I had a friend in St. Paul, where I used to live, who insisted on celebrating with champagne occasions that most of us would take as bleak defeats, especially being fired from a job.
He’d seen enough of the organizational world, this every man jack (whom I’ll call Jack), to know that every organization has something of General Motors about it. It’s massive, unwieldy, uncomfortable with creativity and the (merely) personal. It won’t move gladly off the mark, which is the spot it is used to sit.
Jack celebrated his own firings and mine with insistent cheer and regularity, always producing a bottle of serviceable champagne to mark the occasion (no, not Pieper-Heidseck but not Andre’s either) and a stogie too for good measure.
This is the end of that disaster, he proposed, and the beginning of a brave new adventure.
I’ve known enough organizations to know the sad, slow dysfunction at the heart of the beast. It moves unwillingly, it thinks unwittingly. It sniffs out and coughs up those that don’t give every sign of assimilation.

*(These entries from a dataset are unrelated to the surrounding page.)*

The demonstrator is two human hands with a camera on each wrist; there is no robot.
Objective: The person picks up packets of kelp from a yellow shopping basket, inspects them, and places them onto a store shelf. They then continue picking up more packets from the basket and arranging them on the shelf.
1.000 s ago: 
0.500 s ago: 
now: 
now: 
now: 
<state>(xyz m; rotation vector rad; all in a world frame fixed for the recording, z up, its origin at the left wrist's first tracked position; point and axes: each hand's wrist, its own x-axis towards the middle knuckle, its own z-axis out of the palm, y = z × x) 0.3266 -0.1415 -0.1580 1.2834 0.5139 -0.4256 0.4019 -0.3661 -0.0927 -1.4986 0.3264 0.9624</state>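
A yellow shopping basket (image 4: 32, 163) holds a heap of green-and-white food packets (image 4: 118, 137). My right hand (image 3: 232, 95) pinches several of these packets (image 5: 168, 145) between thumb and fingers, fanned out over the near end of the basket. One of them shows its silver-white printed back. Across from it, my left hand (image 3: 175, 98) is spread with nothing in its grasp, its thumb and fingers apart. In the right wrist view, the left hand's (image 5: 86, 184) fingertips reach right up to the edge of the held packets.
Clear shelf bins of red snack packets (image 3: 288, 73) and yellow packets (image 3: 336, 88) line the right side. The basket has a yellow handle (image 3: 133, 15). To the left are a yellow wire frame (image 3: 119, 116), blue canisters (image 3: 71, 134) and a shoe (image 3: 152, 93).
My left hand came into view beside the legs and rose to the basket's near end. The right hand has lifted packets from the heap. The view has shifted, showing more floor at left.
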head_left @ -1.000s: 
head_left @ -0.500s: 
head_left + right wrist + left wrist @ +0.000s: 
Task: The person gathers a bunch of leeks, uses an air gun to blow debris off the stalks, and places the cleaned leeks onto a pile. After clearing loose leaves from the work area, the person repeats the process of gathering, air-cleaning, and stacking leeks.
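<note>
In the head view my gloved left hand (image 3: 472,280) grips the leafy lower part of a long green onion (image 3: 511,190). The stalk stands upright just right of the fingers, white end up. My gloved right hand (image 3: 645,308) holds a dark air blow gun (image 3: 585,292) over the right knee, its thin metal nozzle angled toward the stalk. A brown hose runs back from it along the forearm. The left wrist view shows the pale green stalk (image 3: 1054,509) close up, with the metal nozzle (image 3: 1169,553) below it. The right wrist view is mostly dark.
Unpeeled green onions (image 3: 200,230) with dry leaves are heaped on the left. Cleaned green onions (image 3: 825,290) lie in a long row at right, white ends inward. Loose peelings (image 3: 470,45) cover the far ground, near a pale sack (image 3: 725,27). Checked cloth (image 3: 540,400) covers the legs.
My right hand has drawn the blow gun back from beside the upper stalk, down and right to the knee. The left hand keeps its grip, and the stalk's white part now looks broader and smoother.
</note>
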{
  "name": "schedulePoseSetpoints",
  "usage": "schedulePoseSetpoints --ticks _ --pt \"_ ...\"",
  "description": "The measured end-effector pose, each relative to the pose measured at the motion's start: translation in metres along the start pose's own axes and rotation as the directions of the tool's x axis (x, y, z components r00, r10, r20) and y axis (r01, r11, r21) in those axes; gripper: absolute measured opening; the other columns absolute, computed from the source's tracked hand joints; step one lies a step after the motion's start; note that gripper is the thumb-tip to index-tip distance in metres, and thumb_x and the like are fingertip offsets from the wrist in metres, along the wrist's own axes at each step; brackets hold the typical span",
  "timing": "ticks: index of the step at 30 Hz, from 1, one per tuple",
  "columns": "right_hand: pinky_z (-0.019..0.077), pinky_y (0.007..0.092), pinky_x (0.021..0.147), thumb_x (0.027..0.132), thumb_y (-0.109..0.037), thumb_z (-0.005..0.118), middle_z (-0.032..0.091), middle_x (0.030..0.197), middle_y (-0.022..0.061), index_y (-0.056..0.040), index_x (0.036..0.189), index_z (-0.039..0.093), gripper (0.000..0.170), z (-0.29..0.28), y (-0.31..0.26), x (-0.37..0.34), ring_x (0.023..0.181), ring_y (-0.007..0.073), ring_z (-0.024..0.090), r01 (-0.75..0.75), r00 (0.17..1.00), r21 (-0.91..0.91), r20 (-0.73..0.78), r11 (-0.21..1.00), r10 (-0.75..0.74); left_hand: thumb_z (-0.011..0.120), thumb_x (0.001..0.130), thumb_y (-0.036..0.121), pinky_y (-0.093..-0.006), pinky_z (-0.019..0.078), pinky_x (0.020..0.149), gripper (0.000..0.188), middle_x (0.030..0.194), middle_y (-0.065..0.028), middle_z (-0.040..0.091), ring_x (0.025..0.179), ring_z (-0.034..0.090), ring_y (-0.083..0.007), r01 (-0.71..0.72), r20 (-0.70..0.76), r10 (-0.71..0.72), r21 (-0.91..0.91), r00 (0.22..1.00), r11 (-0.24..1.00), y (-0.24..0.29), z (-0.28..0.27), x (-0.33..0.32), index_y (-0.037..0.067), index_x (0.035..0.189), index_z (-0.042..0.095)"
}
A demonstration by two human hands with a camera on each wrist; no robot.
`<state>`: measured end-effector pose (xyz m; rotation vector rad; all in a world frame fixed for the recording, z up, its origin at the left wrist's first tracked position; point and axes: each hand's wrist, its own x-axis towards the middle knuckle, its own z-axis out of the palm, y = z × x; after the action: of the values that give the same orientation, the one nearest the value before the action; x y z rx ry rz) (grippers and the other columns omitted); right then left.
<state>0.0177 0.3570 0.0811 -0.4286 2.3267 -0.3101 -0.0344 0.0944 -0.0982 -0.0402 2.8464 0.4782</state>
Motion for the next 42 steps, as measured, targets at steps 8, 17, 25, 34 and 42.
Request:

Still, there’s this matter of “emotional intelligence,” as it’s been called. We can’t go on and on getting shit-canned, can we? The world doesn’t have enough champagne to float us in perpetuity! We don’t have enough peace of mind to stand in perpetual dissent and opposition. (What’s the point of fighting your whole life like the Tamil Tigers only to be done in, violently, at the end?)
So we choose our battles and bide our time, serving the beast and looking forward to the day when it will swallow us and not cough us up in a cannonade of chewed bones and wet feathers. We look forward to serving such a beast as sees a bigger picture than the near-term bottom line and Wall Street’s fury when the gains don’t meet expectations.